So since then, we've been experimenting with different ways of implementing Chaos Engineering as part of our incident life cycle. John Allspaw, the former CTO of Etsy, has called incidents, "Unplanned investments in your company's survival," and I love that term because if that's true and incidents are unplanned investments in your company's survival, you can think of chaos experiments as planned exercises in your company's survival. Both of these have the same return on investment, which is learning, and that learning can take place in terms of updated documentation in terms of updated runbooks, in terms of tribal knowledge that's developed, or it can take place as action items that actually make your system more resilient to types of failure.
So we used to look at incidents like this, and Ana and I have jokingly called this the Game of Life for incidents. An incident happens, you hopefully have a post-mortem, you develop some action items, you do some work and then you do a chaos experiment to verify that those action items did what you intended for them to do. Just like the Game of Life, things aren't always that simple. So we have since evolved our process a little bit and we now have an incident happens, we do some form of incident analysis. In that incident analysis, we will figure out, do we have time to do a full post-mortem on this, to do everything that we want to do, or how in depth are we going to make this post-mortem process, because we don't have time to cover everything.

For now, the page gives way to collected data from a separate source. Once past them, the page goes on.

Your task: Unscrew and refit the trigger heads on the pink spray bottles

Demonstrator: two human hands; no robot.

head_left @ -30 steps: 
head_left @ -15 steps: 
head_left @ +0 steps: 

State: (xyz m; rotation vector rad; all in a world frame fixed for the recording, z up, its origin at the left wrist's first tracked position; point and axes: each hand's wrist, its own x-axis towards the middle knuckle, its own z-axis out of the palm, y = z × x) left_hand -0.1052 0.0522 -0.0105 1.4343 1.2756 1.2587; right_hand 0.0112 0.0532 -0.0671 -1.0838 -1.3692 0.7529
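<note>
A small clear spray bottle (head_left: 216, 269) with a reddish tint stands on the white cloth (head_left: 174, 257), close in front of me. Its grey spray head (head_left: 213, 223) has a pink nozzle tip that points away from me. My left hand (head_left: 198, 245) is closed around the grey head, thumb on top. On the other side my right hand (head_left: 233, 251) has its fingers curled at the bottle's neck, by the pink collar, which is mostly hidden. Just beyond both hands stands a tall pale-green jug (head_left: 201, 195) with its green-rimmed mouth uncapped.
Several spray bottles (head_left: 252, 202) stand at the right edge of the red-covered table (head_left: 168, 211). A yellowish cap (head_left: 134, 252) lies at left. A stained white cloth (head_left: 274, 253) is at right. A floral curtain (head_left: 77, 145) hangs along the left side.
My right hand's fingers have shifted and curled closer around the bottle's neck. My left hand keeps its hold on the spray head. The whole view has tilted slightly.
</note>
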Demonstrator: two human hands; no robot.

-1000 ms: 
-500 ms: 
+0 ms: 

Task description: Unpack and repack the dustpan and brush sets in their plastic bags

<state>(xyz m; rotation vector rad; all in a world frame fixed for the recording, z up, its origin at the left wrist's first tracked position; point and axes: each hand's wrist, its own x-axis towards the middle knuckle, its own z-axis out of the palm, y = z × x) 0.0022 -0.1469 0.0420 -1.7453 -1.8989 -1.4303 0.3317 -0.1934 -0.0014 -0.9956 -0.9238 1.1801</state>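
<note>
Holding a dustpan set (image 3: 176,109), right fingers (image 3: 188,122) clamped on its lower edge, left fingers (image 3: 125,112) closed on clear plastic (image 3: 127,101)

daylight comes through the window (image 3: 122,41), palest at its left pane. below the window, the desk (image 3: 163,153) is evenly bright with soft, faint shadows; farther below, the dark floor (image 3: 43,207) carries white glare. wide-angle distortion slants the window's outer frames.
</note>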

When we do that, there are going to be a number of things that come out of it. One thing that we look for when we're interviewing participants in incidents or when we're sitting together with a group of people who are involved and going over the timeline, we look for those aha moments or those surprise moments, those things that make engineers go, "Wait, that happened? That database failed over? I don't get that." And that's a really good thing for us to document. Then we look at action items. A lot of people are familiar with that, like, "Hey, this time mat was poorly configured." We can change that. And then when there's action items, we do schedule that with project managers and then track that work to completion.
If we look at this sort of life cycle, there's two really great opportunities to assert chaos experiments. Whenever you have some learning or some surprises that come out of incidents, I think of it as developing, deepening that rut, right? If you can do a chaos experiment that recreates those conditions or similar conditions so that you can see your observability tools so that you can respond to it with a large group of people around you, that's going to just deepen that rut of learning for you. Similarly, as before, when you do complete those action items, when you tweak that timeout or when you add that layer level of redundancy, you want to do a chaos experiment to give yourself confidence that that actually addressed the issues that it was intended to.
Ana: Well, thanks, Paul. It was really cool to learn about how Under Armour does things, but I wanted to share about the way that I saw things happen at Uber. I actually got a chance to join Uber as a Chaos Engineering tool had already been rolled out, but Uber actually started thinking about Chaos Engineering in 2015 after having one of the largest outages that they've had. From then, they started looking at ways to be a little bit more resilient. So of course, they turned to Chaos Engineering. And a lot of that at that time was talks about what Chaos Monkey was doing, Netflix's open source project, as well as Simian Army.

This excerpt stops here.